Ogni Ente costa – direttamente o indirettamente – migliaia o, addirittura, milioni di euro all’anno alle casse dello Stato e, in quasi ogni Ente – se non in ciascuno di essi – c’è almeno una poltrona, una carica, un incarico assegnato attraverso dinamiche politiche o partitiche.

Centinaia di rivoli attraverso i quali scorre ogni anno una straordinaria ricchezza e un terreno sconfinato e fertile nel quale, periodicamente si consumano esercizi di lottizzazione e potere.

Difficile, navigando nell’interminabile elenco, capire quali tra gli Enti, le associazioni, i fondi, le fondazioni o i consorzi sono davvero indispensabili alla buona amministrazione della cosa pubblica e quali siano, invece, “diversamente utili” per non dire del tutto inutili.

Tanti i nomi e/o gli acronimi curiosi e gli enti le cui finalità, almeno dall’esterno, sembrerebbero poter essere efficacemente perseguite in modo più efficiente da altri enti o soggetti dell’amministrazione centrale o periferica.

C’è, ad esempio, l’Ente Nazionale Risi, un ente pubblico economico sottoposto alla vigilanza del Ministero dell’Agricoltura che si occupa della tutela del settore “risicolo”, promuovendo la produzione del riso “made in Italy” con campagne di informazione e concorsi.

Impossibile – come d’altra parte per molti degli altri soggetti nell’elenco dell’Istat – trovare online il bilancio dell’Ente o i dati relativi ai compensi spettanti ai suoi amministratori.

C’è poi la Cassa Conguaglio per il settore elettrico, un altro ente pubblico non economico che ha – a quanto si apprende dal sito internet – la missione principale di riscuotere alcune componenti tariffarie dagli operatori del mercato e che opera sotto il controllo dell’Autorità per l’energia elettrica ed il gas.

L’attività dell’Ente è costata, nel 2011, 5,6 milioni di euro, recuperati – si legge nella sintesi del bilancio di esercizio disponibile online – attraverso “autofinanziamento”.
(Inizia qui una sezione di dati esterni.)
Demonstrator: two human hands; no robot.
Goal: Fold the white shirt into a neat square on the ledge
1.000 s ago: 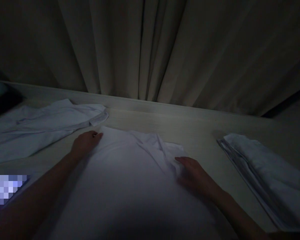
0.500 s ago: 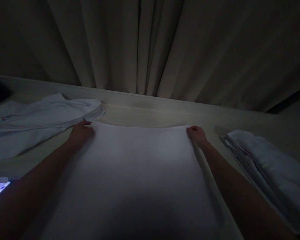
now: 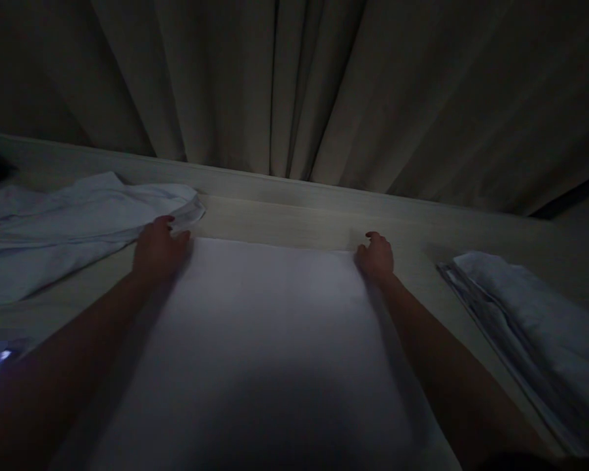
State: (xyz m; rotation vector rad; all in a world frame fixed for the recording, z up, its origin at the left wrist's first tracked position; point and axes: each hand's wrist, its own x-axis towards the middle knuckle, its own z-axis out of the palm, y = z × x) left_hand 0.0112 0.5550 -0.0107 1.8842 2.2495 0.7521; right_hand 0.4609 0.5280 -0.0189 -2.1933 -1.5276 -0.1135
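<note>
Hands pin the far corners of a smooth white cloth [image 3: 269,327] on the counter [image 3: 285,219]: left hand [image 3: 158,252] and right hand [image 3: 375,256] each grip one. Spreading looks done. A crumpled cloth [image 3: 73,219] lies at the left edge, a folded stack [image 3: 530,327] at the right.

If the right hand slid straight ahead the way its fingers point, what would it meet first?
Probably bare table, then the raised ledge below the curtain; the right hand has nothing else ahead, though depth is unclear.

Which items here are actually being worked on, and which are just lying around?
In hand:
- white cloth, spread flat on the table
- left hand on its far left corner
- right hand on its far right corner

Lying about:
- crumpled white garment, far left
- folded white stack, right
- curtain behind the table
</note>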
Il che, tuttavia, non significa – giacché diversamente non si spiegherebbe l’inserimento della Cassa nell’elenco dell’Istat – che la sua attività non abbia generato costi per il bilancio dello Stato.

Curiosamente, peraltro, il sito dell’Ente è contraddistinto da un nome di dominio – www.ccse.ccc – che fa riferimento alle isole australiane di Cocos.
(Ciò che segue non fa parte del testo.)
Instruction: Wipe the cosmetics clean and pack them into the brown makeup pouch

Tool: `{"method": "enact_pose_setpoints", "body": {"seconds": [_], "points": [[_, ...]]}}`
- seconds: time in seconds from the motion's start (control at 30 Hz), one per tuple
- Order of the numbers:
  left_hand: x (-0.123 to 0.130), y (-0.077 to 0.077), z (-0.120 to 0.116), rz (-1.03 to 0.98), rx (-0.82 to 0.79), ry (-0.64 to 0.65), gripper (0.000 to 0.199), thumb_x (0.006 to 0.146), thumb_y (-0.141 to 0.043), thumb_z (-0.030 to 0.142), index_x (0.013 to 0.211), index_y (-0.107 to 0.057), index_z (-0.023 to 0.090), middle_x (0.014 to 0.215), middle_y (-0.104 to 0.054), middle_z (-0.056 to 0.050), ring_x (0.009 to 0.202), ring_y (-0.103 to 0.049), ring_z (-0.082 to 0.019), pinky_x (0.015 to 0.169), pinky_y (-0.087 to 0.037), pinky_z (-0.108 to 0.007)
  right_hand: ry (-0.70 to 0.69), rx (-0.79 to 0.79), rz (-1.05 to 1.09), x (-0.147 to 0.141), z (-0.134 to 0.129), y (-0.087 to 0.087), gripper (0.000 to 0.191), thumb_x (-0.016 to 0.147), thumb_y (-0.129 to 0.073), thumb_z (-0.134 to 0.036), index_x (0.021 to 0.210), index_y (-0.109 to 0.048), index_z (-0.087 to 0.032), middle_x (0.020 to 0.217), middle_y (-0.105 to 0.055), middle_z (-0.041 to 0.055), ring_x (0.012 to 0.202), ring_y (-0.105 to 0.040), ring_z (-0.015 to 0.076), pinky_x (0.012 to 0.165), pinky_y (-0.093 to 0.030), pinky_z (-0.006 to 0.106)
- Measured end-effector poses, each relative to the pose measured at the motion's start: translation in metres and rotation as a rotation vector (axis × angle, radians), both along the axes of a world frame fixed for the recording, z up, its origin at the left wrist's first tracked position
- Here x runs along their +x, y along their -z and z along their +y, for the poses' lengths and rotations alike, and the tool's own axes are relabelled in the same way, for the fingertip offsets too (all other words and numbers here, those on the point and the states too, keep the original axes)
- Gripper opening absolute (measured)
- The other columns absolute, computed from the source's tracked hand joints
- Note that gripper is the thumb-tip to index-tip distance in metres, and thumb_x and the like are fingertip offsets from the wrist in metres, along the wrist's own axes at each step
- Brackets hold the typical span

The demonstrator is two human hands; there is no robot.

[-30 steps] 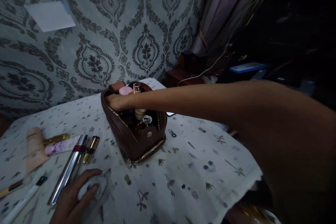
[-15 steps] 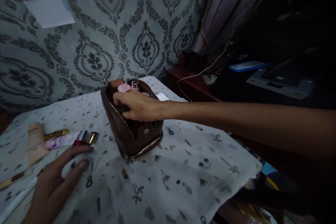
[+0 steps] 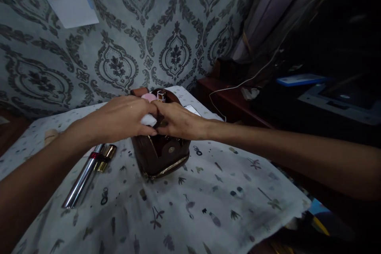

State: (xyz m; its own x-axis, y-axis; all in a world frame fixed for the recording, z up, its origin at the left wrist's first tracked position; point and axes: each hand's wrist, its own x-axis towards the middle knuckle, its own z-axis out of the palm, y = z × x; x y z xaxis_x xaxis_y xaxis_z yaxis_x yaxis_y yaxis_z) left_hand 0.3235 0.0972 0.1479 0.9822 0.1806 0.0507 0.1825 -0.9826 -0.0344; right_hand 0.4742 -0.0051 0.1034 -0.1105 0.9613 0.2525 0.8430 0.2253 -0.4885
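Note:
A brown zip-up pouch (image 3: 162, 160) stands unzipped on the patterned tablecloth. My left hand (image 3: 127, 117) is over its left side, fingers closed on a small white object (image 3: 148, 120) whose kind I cannot make out. Right beside it, my right hand (image 3: 183, 122) reaches into the opening with curled fingers; whatever they grip is hidden. Behind the hands, a round pink item (image 3: 149, 97) and a small container with a shiny metallic cap (image 3: 161, 95) poke out of the pouch.
Left of the pouch lie a silver tube (image 3: 80, 186) and a gold-capped one (image 3: 107, 158). A beige item (image 3: 50, 136) is partly behind my left forearm. A lit phone (image 3: 193, 110) rests right of the pouch. A white cable (image 3: 238, 86) crosses the dark red furniture (image 3: 208, 84).
My left hand has moved from the table's left side up to the pouch, carrying the white object. The right hand stays at the opening. The silver tube now shows fully.

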Motion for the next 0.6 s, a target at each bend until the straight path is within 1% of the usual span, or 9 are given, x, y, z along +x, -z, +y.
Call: {"method": "enact_pose_setpoints", "body": {"seconds": [0.13, 0.2, 0.27, 0.37, 0.5, 0.57, 0.6], "points": [[-0.002, 0.002, -0.011, -0.007, 0.078, 0.010, 0.022, 0.082, -0.070, 0.036, 0.099, -0.071, 0.022, 0.104, -0.070, -0.004, 0.096, -0.068, -0.025, 0.088, -0.051, -0.035, 0.028, -0.027, -0.006, 0.002, -0.004, 0.001, 0.030, 0.079, -0.065, -0.012, 0.104, -0.050, -0.016, 0.089, -0.059, 0.0004, 0.077, -0.054, 0.0159, 0.067, -0.034, 0.027], [-0.004, 0.004, -0.014, -0.003, 0.083, -0.007, 0.020, 0.084, -0.068, 0.033, 0.100, -0.070, 0.022, 0.099, -0.070, -0.003, 0.094, -0.069, -0.025, 0.087, -0.051, -0.036, 0.023, -0.036, -0.014, 0.002, -0.005, 0.001, 0.029, 0.079, -0.065, -0.012, 0.103, -0.049, -0.017, 0.087, -0.059, -0.0001, 0.075, -0.053, 0.0154, 0.067, -0.034, 0.027], [-0.005, 0.006, -0.012, -0.007, 0.065, -0.026, 0.019, 0.084, -0.068, 0.031, 0.100, -0.070, 0.023, 0.092, -0.069, -0.001, 0.090, -0.069, -0.024, 0.087, -0.051, -0.036, 0.021, -0.039, -0.015, 0.001, -0.007, 0.000, 0.029, 0.080, -0.066, -0.012, 0.103, -0.049, -0.017, 0.090, -0.060, 0.0009, 0.076, -0.054, 0.0153, 0.067, -0.035, 0.026], [-0.004, 0.007, -0.005, -0.010, 0.019, -0.009, 0.019, 0.081, -0.068, 0.028, 0.101, -0.070, 0.026, 0.089, -0.070, 0.001, 0.088, -0.069, -0.023, 0.086, -0.051, -0.034, 0.054, -0.077, -0.036, -0.001, -0.012, -0.002, 0.032, 0.081, -0.065, -0.012, 0.108, -0.048, -0.016, 0.093, -0.062, 0.0026, 0.078, -0.057, 0.0160, 0.067, -0.037, 0.026], [-0.003, 0.005, -0.002, 0.000, -0.019, -0.001, 0.019, 0.082, -0.066, 0.026, 0.100, -0.073, 0.027, 0.091, -0.071, 0.003, 0.090, -0.069, -0.022, 0.087, -0.050, -0.033, 0.146, -0.188, -0.189, -0.006, -0.021, -0.002, 0.030, 0.085, -0.061, -0.011, 0.112, -0.048, -0.014, 0.089, -0.065, 0.0045, 0.074, -0.059, 0.0176, 0.063, -0.038, 0.028], [-0.002, 0.003, -0.003, 0.011, -0.019, -0.031, 0.021, 0.084, -0.063, 0.024, 0.103, -0.073, 0.026, 0.093, -0.071, 0.003, 0.091, -0.069, -0.021, 0.087, -0.050, -0.033, 0.141, -0.248, -0.302, -0.007, -0.023, -0.002, 0.025, 0.088, -0.055, -0.009, 0.113, -0.051, -0.014, 0.092, -0.067, 0.0072, 0.073, -0.061, 0.0183, 0.062, -0.039, 0.029], [-0.001, 0.002, -0.003, 0.019, -0.014, -0.046, 0.022, 0.085, -0.061, 0.024, 0.104, -0.073, 0.025, 0.093, -0.071, 0.003, 0.091, -0.069, -0.021, 0.086, -0.051, -0.034, 0.108, -0.276, -0.357, -0.006, -0.022, -0.003, 0.024, 0.089, -0.051, -0.007, 0.111, -0.054, -0.014, 0.093, -0.068, 0.0081, 0.073, -0.061, 0.0182, 0.062, -0.039, 0.029]]}}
Ci sono poi decine e decine di associazioni, fondi e fondazioni di cui, a navigare tra i siti internet, si fa persino fatica a comprendere il significato dei nomi, gli scopi e le finalità.

E’ il caso, ad esempio, della “Associazione Nazionale Autorità e Enti di Ambito”, acronimo Anea o della Federbim, la Federazione nazionale dei consorzi di bacino imbrifero montano.

Guai a dubitare che molti di questi Enti svolgano una funzione essenziale ed irrinunciabile per la gestione della cosa pubblica ma, ad un tempo, impossibile resistere alla tentazione di credere che una così vasta frammentazione di competenze, funzioni e poteri generi costi ed inefficienze nell’attività della Pubblica Amministrazione italiana.

Forse – quando Parlamento e Governo avranno finito di accapigliarsi sulle rispettive egoistiche beghe di Palazzo – varrebbe la pena che qualcuno avviasse un’attività di rigoroso e puntuale monitoraggio per verificare se davvero tutti gli enti di cui all’elenco appena pubblicato dall’Istat siano indispensabili o se non sia possibile, almeno in alcuni casi, attribuire le rispettive competenze ad amministrazioni centrali e periferiche dello Stato che già paghiamo perché svolgano attività contigue a quelle di tali Enti.

Non è solo – e forse, di questi tempi basterebbe – una questione di risparmio ma anche e soprattutto una questione di buona e razionale gestione della cosa pubblica.